Items from a dataset
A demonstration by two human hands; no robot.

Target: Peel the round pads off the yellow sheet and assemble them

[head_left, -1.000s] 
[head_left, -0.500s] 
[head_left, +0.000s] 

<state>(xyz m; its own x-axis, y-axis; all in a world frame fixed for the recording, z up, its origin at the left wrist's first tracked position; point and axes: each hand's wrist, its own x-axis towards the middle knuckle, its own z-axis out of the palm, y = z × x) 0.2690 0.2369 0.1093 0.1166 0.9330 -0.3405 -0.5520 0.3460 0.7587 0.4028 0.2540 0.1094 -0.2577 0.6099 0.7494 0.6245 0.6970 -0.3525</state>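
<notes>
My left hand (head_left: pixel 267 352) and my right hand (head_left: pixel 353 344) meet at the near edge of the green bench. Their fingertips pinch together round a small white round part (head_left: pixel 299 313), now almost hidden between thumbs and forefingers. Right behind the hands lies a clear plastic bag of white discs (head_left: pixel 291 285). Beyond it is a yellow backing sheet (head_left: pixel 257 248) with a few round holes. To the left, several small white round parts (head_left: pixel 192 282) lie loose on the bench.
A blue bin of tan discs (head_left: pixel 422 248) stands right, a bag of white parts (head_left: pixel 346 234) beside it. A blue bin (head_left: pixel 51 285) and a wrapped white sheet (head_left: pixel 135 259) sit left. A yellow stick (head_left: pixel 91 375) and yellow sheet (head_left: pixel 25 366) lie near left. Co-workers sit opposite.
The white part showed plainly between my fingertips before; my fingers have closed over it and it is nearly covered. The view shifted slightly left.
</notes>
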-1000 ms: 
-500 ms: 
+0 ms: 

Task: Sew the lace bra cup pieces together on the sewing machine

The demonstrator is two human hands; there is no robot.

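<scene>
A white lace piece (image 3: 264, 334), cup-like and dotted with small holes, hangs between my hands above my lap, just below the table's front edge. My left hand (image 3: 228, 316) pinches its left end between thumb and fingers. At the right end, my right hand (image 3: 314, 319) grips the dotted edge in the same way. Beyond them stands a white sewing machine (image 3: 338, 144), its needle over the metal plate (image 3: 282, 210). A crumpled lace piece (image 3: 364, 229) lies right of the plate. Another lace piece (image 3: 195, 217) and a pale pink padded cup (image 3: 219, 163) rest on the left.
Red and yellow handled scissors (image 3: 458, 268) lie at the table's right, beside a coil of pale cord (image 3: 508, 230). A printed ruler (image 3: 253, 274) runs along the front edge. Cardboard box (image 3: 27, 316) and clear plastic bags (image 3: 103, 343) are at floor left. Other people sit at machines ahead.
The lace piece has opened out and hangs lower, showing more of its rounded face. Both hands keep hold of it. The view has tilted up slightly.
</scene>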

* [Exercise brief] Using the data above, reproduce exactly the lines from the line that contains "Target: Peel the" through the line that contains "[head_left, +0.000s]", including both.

* [Solution for this problem]
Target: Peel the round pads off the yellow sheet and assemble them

[head_left, -1.000s] 
[head_left, -0.500s] 
[head_left, +0.000s] 

There is nothing more to the exercise.